Give the data below again, word for word.
<<<<
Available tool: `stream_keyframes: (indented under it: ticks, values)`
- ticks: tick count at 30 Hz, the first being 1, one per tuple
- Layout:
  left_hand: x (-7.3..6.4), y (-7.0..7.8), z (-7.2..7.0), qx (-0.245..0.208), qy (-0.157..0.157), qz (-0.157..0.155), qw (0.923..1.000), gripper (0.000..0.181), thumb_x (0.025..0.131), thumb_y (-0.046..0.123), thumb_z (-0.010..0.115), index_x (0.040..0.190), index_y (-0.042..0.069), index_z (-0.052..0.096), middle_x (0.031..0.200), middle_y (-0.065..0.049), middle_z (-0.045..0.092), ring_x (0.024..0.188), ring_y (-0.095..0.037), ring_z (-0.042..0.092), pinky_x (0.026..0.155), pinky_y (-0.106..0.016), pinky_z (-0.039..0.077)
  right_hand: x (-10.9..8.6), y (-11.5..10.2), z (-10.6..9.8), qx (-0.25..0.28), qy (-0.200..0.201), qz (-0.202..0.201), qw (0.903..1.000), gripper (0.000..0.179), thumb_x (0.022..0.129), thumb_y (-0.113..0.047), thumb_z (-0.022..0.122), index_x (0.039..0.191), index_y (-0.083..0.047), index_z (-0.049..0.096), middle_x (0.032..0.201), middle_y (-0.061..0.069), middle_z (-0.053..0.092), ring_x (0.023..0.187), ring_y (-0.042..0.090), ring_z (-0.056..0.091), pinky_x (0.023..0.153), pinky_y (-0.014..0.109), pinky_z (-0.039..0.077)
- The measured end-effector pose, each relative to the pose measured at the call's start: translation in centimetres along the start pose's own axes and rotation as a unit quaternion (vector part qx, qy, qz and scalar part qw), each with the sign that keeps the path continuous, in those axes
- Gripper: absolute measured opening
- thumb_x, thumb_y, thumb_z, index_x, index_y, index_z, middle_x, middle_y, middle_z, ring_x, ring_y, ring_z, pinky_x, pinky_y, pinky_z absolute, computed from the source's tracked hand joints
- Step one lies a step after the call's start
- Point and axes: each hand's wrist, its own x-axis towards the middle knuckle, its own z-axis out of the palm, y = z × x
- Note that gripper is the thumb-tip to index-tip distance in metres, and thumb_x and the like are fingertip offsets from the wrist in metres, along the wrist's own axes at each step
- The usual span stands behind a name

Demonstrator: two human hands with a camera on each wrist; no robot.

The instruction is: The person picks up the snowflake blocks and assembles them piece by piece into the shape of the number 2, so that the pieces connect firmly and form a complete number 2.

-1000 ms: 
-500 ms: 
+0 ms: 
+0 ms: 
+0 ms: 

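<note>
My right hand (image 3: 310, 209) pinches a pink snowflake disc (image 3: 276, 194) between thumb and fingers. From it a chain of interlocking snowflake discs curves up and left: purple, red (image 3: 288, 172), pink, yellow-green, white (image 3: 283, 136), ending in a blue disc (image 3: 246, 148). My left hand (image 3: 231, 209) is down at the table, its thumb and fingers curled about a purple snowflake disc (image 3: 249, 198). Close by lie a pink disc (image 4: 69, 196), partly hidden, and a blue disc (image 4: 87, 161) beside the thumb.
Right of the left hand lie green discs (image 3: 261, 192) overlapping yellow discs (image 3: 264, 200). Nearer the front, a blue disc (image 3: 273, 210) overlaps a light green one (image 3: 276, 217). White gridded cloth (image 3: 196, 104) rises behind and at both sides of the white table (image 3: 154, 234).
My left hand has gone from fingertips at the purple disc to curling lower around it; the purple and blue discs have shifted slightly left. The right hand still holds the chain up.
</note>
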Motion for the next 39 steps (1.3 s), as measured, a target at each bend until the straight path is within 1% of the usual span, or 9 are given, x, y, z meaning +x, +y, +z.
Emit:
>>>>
- _Solution for this task_
Available tool: `stream_keyframes: (indented under it: ticks, values)`
- ticks: tick count at 30 Hz, the first being 1, one per tuple
- Layout:
  left_hand: x (-7.3..6.4), y (-7.0..7.8), z (-7.2..7.0), qx (-0.245..0.208), qy (-0.157..0.157), qz (-0.157..0.155), qw (0.923..1.000), gripper (0.000..0.181), thumb_x (0.025..0.131), thumb_y (-0.046..0.123), thumb_z (-0.010..0.115), index_x (0.040..0.190), index_y (-0.042..0.069), index_z (-0.052..0.096), middle_x (0.031..0.200), middle_y (-0.065..0.049), middle_z (-0.045..0.092), ring_x (0.024..0.188), ring_y (-0.095..0.037), ring_z (-0.042..0.092), pinky_x (0.026..0.155), pinky_y (-0.106..0.016), pinky_z (-0.039..0.077)
  right_hand: x (-10.9..8.6), y (-11.5..10.2), z (-10.6..9.8), qx (-0.25..0.28), qy (-0.200..0.201), qz (-0.202..0.201), qw (0.903..1.000), gripper (0.000..0.179), thumb_x (0.022..0.129), thumb_y (-0.113..0.047), thumb_z (-0.022..0.122), index_x (0.039..0.191), index_y (-0.083..0.047), index_z (-0.049..0.096), middle_x (0.032..0.201), middle_y (-0.061..0.069), middle_z (-0.053..0.092), ring_x (0.023..0.187), ring_y (-0.042..0.090), ring_z (-0.056..0.091), pinky_x (0.023..0.153), pinky_y (-0.014..0.109), pinky_z (-0.039..0.077)
- The measured end-effector pose, each relative to the pose measured at the call's start: translation in centimetres along the start pose's own axes and rotation as a unit quaternion (vector part qx, qy, qz and scalar part qw), each with the sign that keeps the path continuous, in those axes
- Gripper: absolute measured opening
- thumb_x, thumb_y, thumb_z, index_x, index_y, index_z, middle_x, middle_y, middle_z, ring_x, ring_y, ring_z, pinky_x, pinky_y, pinky_z absolute, computed from the source's tracked hand joints
- Step one lies a step after the call's start
- Point and axes: each hand's wrist, its own x-axis towards the middle knuckle, its own z-axis out of the palm, y = z × x
- Note that gripper is the thumb-tip to index-tip distance in metres, and thumb_x and the like are fingertip offsets from the wrist in metres, along the wrist's own axes at each step
- The usual span stands behind a name

Demonstrator: two human hands with a camera on each wrist; no robot.

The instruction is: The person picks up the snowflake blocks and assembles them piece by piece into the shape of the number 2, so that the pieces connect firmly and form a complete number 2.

-1000 ms: 
-500 ms: 
+0 ms: 
+0 ms: 
+0 ms: 

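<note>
My right hand (image 3: 310, 209) pinches a pink snowflake disc (image 3: 276, 194) between thumb and fingers. From it a chain of interlocking snowflake discs curves up and left: purple, red (image 3: 288, 172), pink, yellow-green, white (image 3: 283, 136), ending in a blue disc (image 3: 246, 148). My left hand (image 3: 231, 209) is down at the table, its thumb and fingers curled about a purple snowflake disc (image 3: 249, 198). Close by lie a pink disc (image 4: 69, 196), partly hidden, and a blue disc (image 4: 87, 161) beside the thumb.
Right of the left hand lie green discs (image 3: 261, 192) overlapping yellow discs (image 3: 264, 200). Nearer the front, a blue disc (image 3: 273, 210) overlaps a light green one (image 3: 276, 217). White gridded cloth (image 3: 196, 104) rises behind and at both sides of the white table (image 3: 154, 234).
My left hand has gone from fingertips at the purple disc to curling lower around it; the purple and blue discs have shifted slightly left. The right hand still holds the chain up.
</note>
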Motion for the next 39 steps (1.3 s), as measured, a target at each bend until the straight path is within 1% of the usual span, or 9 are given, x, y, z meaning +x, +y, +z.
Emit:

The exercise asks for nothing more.